28. Capital Management
|12 Months Ended|
Dec. 31, 2017
Note 28 — Capital Management
The primary objective of the Group’s capital management is to ensure that it remains within its quantitative banking covenants and maintain a strong credit rating. No changes were made in the objectives, policies or processes during the years ended December 31, 2017, 2016 and 2015.
The Group monitors capital primarily using a loan-to-value ratio, which is calculated as the amount of outstanding debt divided by the valuation of the investment property portfolio. The Group’s policy is to keep its average loan-to-value ratio lower than 80%.

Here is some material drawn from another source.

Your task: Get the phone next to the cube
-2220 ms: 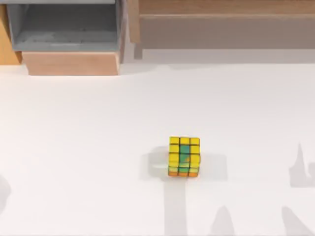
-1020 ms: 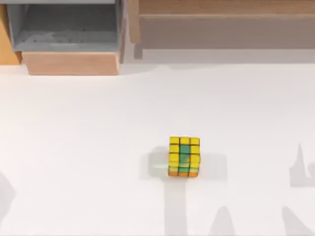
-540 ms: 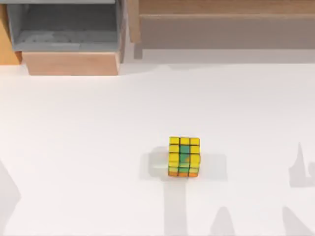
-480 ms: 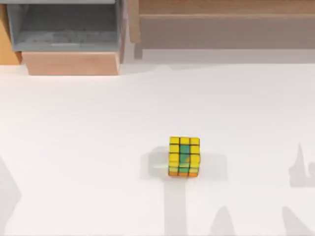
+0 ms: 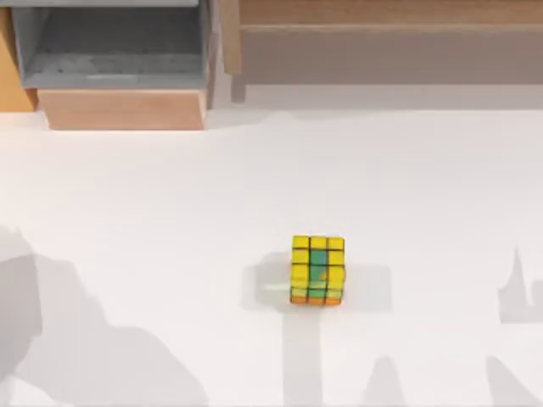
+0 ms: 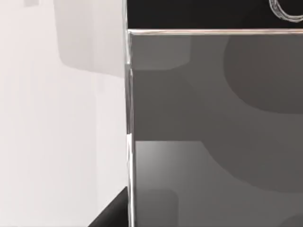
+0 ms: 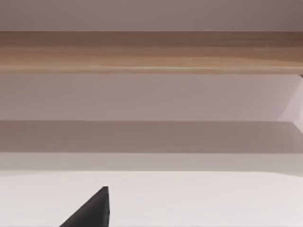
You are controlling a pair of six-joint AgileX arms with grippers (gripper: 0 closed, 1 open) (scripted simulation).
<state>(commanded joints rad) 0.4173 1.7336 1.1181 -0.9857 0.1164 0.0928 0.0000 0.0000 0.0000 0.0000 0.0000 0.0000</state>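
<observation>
A: Top view first; the cube (image 5: 318, 271) sits alone on the white table (image 5: 170, 195), a little toward 5 o'clock from the middle; an open drawer (image 5: 110, 51) is at 11 o'clock; a broad shadow (image 5: 76, 348) lies at 8 o'clock.

B: And the phone (image 6: 213, 132)?

A: The left wrist view has it close under the camera, flat on the white surface, grey screen up; the black bezel with the round button (image 6: 286, 8) is the end farthest from the dark wedge I take for part of the left gripper (image 6: 111, 213); the silver edge (image 6: 129, 118) runs straight away from that wedge, so the long axis lies along the wrist's own line of sight.

B: So which arm is nearer?

A: The left, plainly; going by the shadow, I judge that arm and the phone to be out at about 8 o'clock from the cube, well apart from it; the carry would then run toward 2 o'clock.

B: Is the left gripper holding anything?

A: I cannot tell how wide it stands, nor whether it has hold of the phone; it is just beside the phone's long edge.

B: The right arm?

A: Idle, I judge; the right wrist view looks across bare table to a wooden ledge (image 7: 151, 52), with a dark tip of the right gripper (image 7: 92, 210) low in the picture; I cannot tell its state either.

B: What does the move turn on?

A: A grasp across the phone's short width, long axis kept in line with the wrist.
</observation>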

Banking covenants vary according to each loan agreement, but typically require that the loan-to-value ratio does not exceed 80% to 85%.
During 2014, certain Subsidiaries of the Group missed scheduled repayments on a bank loan and four finance leases (see note 18 — Loans and Borrowings, and note 19 — Finance Leases). During 2015, certain Subsidiaries of the Group missed scheduled repayments on three finance leases. In addition, the Group was not able to repay the note payable to underwriters on its maturity date of December 31, 2013. As a result of the payment default, an additional default interest rate is added to the original interest rate (see note 21 — Note Payable to Underwriters).
During 2016, one of the Subsidiaries missed certain scheduled payments to a finance lease creditor (see note 19 — Finance Leases), but has since obtained the approval from this finance lease creditor of a modification repayment plan. As a result, Management has not classified the full portion of this affected finance lease as current loans and borrowing as of December 31, 2017 and 2016.